E il teatro che fine farà?
«Me lo dicano i giudici, o il parroco che me l'aveva giurata nonostante io pagassi 130mila euro l'anno d'affitto per l'immobile. Sottolineo immobile perchè io ho affittato solo i muri e quando sono arrivato qui non c'era nulla, neppure i lampadari, altro che azienda. Ma la parrocchia ci teneva troppo ad avere il teatro, accusandomi perfino di un cartellone scadente, mentre il San Babila fa spettacoli d'autore (in questi giorni debutta Giorgio Albertazzi) e ha al suo attivo 3.500 abbonati tra cui soprattutto famiglie e anziani. Che cosa diventerà? Secondo me uno showroom di moda, non certo un oratorio».

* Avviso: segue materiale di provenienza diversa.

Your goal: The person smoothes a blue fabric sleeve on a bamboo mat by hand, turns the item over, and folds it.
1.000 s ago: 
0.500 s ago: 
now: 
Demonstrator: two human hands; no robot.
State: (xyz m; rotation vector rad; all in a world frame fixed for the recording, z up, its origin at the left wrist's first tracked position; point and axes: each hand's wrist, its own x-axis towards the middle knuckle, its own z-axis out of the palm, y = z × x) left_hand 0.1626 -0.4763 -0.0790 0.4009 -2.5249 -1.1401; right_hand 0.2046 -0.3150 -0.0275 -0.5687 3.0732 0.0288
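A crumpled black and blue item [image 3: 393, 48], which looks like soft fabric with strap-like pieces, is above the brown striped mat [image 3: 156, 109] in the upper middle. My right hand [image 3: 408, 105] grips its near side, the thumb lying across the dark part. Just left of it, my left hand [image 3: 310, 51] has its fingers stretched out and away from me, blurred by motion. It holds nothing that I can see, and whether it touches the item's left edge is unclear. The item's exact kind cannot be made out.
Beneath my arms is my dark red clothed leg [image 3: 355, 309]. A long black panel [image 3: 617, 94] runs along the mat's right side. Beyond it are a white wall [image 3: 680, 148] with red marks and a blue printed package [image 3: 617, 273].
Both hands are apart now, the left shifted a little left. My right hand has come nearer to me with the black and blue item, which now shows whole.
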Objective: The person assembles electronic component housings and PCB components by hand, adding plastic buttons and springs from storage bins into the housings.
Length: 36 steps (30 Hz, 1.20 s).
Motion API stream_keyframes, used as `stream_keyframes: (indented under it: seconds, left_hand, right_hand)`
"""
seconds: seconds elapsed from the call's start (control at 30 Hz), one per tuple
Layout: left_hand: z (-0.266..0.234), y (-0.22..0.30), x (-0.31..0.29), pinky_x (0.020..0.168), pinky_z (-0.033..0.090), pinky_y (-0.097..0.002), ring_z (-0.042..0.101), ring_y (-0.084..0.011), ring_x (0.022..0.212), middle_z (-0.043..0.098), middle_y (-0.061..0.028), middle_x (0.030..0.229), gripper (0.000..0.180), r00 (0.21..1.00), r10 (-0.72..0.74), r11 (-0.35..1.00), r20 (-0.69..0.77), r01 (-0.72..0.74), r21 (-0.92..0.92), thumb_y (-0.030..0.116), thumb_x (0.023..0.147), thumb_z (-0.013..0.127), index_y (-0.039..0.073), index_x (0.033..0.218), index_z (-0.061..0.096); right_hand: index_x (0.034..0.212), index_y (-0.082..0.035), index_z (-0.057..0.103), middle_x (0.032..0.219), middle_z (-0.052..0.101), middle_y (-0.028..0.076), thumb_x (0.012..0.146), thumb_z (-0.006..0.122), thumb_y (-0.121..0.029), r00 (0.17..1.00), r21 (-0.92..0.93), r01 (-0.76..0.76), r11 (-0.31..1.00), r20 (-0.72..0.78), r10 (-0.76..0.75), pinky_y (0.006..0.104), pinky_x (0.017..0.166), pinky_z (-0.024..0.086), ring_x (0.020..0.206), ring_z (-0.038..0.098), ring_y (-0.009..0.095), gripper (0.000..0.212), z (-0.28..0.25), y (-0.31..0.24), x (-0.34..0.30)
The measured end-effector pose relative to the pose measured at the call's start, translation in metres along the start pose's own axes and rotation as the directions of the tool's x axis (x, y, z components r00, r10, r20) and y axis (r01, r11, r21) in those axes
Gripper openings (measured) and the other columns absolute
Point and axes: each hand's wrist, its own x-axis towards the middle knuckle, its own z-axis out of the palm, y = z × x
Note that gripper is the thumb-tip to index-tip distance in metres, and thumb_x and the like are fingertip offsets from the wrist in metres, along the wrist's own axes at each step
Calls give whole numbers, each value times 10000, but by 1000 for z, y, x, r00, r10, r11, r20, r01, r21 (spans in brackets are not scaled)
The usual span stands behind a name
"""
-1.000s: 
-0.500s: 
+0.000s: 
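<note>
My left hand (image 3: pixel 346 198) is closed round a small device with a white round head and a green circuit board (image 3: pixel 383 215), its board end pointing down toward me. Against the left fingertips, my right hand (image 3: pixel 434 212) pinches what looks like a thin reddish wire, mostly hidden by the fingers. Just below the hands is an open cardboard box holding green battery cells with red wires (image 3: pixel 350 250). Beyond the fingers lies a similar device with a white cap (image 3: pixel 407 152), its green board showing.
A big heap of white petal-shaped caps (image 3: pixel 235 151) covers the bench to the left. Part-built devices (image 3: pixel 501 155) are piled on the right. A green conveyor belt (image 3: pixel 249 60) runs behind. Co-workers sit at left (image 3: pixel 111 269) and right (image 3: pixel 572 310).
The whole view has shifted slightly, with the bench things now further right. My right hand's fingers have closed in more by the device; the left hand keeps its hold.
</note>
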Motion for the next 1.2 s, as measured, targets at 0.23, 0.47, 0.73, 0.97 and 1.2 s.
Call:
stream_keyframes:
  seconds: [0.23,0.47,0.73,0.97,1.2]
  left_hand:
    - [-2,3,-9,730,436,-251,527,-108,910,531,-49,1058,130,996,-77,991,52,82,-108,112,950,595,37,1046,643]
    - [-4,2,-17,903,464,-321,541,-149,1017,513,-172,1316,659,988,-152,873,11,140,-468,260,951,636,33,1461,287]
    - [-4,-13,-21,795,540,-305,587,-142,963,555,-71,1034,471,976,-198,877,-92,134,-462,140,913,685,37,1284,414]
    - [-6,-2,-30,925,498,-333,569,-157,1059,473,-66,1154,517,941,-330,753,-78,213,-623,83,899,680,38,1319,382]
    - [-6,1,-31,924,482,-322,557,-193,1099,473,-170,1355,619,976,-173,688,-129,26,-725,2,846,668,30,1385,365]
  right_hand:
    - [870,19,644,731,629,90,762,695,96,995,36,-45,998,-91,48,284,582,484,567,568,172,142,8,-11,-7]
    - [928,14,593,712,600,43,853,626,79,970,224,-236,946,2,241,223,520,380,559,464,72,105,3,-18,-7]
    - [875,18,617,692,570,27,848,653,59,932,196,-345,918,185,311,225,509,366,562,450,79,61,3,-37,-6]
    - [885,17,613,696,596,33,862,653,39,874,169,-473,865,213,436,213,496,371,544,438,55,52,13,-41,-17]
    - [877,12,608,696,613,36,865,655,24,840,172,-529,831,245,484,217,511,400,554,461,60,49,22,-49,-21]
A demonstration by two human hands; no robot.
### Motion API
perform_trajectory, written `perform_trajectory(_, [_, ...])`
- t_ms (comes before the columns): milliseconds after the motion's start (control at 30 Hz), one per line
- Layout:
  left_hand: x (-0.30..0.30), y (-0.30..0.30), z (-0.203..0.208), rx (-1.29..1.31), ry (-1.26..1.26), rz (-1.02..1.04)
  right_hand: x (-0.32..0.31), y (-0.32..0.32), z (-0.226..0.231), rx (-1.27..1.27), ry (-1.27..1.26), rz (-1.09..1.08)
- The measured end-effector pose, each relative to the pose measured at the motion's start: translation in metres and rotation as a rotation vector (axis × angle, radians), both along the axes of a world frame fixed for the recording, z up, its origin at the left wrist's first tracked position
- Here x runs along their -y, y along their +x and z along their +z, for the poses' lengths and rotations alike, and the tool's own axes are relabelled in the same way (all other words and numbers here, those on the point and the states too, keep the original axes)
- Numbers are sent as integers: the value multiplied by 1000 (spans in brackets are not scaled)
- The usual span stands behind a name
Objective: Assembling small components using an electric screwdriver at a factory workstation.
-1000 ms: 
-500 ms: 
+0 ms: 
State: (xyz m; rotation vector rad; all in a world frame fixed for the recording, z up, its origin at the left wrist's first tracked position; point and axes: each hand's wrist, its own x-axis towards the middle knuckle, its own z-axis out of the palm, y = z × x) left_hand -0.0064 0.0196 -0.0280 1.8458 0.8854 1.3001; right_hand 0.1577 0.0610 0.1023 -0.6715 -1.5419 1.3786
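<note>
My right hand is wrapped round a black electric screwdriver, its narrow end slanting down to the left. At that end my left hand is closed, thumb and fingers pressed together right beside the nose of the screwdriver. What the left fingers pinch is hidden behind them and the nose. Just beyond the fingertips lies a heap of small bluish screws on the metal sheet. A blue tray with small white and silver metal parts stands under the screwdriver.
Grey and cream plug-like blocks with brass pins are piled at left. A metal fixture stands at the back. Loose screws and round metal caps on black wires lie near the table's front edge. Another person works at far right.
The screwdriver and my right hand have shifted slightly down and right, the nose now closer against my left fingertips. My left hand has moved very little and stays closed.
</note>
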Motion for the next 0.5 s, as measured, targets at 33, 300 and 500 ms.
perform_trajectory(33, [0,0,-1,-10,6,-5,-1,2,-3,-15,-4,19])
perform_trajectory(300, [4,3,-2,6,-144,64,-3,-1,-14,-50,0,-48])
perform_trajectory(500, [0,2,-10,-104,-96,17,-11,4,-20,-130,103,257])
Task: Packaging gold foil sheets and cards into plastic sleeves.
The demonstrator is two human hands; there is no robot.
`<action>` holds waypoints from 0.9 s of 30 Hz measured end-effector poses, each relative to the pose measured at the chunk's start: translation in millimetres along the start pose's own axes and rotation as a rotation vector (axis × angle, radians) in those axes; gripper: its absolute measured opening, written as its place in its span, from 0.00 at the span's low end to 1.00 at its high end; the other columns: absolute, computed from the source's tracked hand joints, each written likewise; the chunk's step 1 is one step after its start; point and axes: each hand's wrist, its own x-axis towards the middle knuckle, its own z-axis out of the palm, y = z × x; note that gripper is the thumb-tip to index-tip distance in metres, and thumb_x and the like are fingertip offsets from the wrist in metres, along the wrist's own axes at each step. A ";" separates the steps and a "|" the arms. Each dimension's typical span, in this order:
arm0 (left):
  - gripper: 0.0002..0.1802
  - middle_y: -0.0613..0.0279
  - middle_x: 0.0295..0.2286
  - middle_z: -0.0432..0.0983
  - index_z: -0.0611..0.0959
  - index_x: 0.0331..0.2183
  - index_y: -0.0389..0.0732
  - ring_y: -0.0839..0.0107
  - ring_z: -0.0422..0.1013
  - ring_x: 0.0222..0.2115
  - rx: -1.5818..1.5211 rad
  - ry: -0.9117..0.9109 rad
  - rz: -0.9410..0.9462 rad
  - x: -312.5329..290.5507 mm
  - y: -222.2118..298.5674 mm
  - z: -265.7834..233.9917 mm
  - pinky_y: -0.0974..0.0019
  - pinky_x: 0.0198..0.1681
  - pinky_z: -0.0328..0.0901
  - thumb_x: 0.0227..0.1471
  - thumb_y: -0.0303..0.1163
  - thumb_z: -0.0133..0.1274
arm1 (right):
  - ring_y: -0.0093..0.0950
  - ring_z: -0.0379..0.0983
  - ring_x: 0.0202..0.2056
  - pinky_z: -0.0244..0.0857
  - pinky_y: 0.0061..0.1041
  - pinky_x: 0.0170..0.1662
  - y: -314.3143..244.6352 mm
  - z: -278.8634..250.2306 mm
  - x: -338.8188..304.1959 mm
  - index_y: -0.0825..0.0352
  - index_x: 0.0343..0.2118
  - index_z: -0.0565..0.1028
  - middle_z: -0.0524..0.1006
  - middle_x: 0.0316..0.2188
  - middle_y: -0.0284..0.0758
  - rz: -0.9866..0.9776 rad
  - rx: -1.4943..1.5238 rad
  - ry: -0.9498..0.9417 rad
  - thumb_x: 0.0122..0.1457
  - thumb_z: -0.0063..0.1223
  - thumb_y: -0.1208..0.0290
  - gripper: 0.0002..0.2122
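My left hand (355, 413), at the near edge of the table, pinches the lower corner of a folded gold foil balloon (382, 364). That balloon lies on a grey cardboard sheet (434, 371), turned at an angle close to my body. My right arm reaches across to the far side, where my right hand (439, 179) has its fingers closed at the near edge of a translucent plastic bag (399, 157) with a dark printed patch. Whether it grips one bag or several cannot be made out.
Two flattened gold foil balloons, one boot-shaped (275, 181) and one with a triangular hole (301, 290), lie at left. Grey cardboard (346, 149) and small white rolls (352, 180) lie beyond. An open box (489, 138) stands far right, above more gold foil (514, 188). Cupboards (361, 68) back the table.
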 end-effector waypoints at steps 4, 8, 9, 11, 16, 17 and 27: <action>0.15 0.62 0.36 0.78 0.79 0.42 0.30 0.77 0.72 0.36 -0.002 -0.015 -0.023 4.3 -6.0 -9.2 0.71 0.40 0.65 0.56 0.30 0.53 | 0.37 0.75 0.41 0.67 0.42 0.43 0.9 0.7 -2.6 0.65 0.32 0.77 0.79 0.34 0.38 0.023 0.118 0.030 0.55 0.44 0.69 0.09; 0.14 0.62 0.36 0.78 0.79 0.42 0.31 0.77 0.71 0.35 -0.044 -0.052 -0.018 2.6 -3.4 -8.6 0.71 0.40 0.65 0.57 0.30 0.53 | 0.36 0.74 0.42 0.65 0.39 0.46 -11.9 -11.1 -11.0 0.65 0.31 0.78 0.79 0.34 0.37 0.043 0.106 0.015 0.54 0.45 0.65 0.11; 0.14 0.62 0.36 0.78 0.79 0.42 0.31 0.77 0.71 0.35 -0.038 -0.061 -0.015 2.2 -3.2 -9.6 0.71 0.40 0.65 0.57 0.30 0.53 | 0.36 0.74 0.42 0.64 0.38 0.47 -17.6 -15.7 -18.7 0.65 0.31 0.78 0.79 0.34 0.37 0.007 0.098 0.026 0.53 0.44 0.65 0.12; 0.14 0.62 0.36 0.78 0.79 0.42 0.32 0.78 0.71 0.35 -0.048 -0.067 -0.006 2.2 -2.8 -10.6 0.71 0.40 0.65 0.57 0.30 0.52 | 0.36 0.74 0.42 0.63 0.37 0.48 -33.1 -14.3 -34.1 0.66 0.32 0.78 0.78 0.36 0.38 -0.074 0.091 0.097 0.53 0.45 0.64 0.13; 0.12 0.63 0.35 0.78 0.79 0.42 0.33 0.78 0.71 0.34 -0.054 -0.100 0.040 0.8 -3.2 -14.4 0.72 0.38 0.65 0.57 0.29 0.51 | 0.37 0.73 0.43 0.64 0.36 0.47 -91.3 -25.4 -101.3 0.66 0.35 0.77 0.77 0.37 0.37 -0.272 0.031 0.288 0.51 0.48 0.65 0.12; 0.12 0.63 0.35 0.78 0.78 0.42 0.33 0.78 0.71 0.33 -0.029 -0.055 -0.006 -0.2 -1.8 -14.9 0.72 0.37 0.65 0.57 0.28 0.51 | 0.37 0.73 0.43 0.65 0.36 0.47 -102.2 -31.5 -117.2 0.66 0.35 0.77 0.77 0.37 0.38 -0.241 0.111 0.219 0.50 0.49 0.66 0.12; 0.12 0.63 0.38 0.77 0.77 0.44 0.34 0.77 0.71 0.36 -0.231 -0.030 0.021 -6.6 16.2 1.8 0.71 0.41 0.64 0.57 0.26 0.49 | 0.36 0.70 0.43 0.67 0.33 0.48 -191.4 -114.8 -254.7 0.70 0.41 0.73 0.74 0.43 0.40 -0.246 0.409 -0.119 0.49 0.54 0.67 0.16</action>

La sentenza ha effetto immediato, come farete con la stagione?
«Non ne ho idea, ma il danno con tutti i contratti già firmati non è inferiore ai duecentomila euro. Senza contare tutti coloro che resteranno senza lavoro, alla faccia delle chiacchiere sulla disocuppazione e, aggiungo in questo caso, della carità cristiana».
Perchè secondo lei i giudici hanno cambiato idea?
«È assolutamente incomprensibile perchè la sentenza di primo grado, per i suoi contenuti, era praticamente inappellabile.

In Italia tutti i teatri hanno contratti di locazione d'immobile e non capisco perchè non debba valere per me. Eppoi ci stiamo dimenticando della legge salva-teatri che nel 2006 salvò il Nuovo dallo sfratto. Con me due pesi e due misure?»